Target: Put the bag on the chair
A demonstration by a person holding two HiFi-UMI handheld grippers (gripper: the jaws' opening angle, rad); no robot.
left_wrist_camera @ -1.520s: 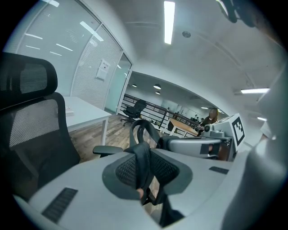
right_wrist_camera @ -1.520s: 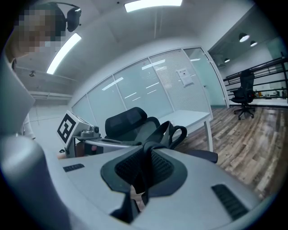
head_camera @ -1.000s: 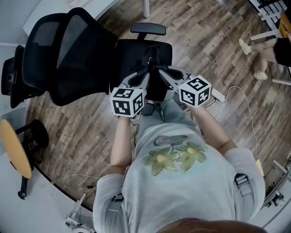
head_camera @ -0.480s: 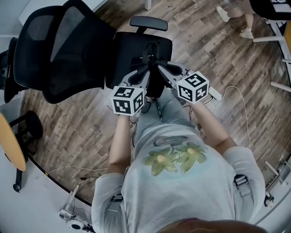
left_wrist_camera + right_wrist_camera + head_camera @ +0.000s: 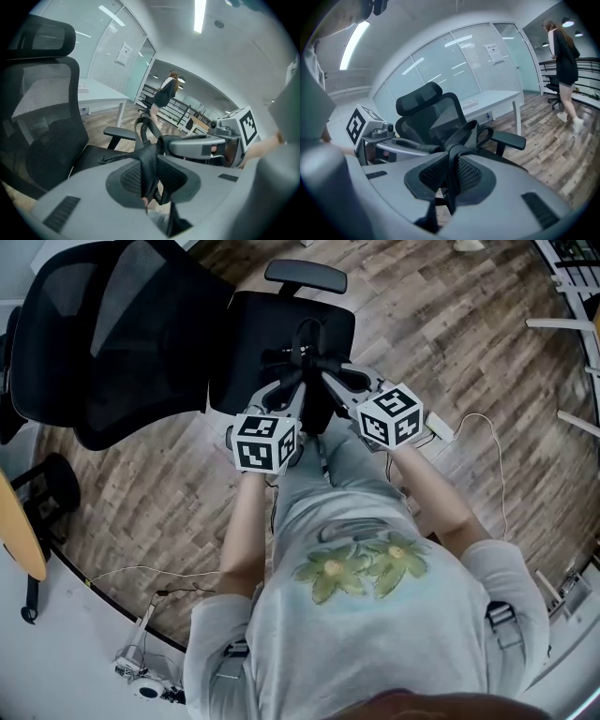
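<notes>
A black mesh office chair point(image 5: 112, 343) stands ahead, its seat point(image 5: 267, 343) just beyond my hands. A black bag point(image 5: 317, 416) hangs by its straps point(image 5: 306, 341) at the seat's near edge. My left gripper point(image 5: 300, 385) is shut on one strap point(image 5: 146, 159), which is pinched between its pads. My right gripper point(image 5: 328, 381) holds another strap point(image 5: 454, 164) between its pads; its jaws are opening slightly while the strap stays pinched. The two grippers nearly meet tip to tip. In each gripper view the other gripper shows: right point(image 5: 201, 146), left point(image 5: 401, 145).
The chair's armrest point(image 5: 305, 276) lies beyond the seat. A white power strip with cable point(image 5: 441, 430) lies on the wood floor at right. A yellow round table point(image 5: 19, 531) and a black stool point(image 5: 47, 488) stand at left. A person point(image 5: 562, 61) walks behind; a white desk point(image 5: 101, 91) is nearby.
Both grippers with the bag have edged a little toward the chair seat. The person's feet at the top right have moved out of the head view.
</notes>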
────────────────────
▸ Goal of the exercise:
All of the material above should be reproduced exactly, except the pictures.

▸ Exercise output:
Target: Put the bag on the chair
A demonstration by a person holding two HiFi-UMI handheld grippers (gripper: the jaws' opening angle, rad); no robot.
left_wrist_camera @ -1.520s: 
right_wrist_camera @ -1.520s: 
head_camera @ -1.000s: 
head_camera @ -0.480s: 
left_wrist_camera + right_wrist_camera + head_camera @ +0.000s: 
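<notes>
A black mesh office chair point(image 5: 112, 343) stands ahead, its seat point(image 5: 267, 343) just beyond my hands. A black bag point(image 5: 317, 416) hangs by its straps point(image 5: 306, 341) at the seat's near edge. My left gripper point(image 5: 300, 385) is shut on one strap point(image 5: 146, 159), which is pinched between its pads. My right gripper point(image 5: 328, 381) holds another strap point(image 5: 454, 164) between its pads; its jaws are opening slightly while the strap stays pinched. The two grippers nearly meet tip to tip. In each gripper view the other gripper shows: right point(image 5: 201, 146), left point(image 5: 401, 145).
The chair's armrest point(image 5: 305, 276) lies beyond the seat. A white power strip with cable point(image 5: 441, 430) lies on the wood floor at right. A yellow round table point(image 5: 19, 531) and a black stool point(image 5: 47, 488) stand at left. A person point(image 5: 562, 61) walks behind; a white desk point(image 5: 101, 91) is nearby.
Both grippers with the bag have edged a little toward the chair seat. The person's feet at the top right have moved out of the head view.
</notes>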

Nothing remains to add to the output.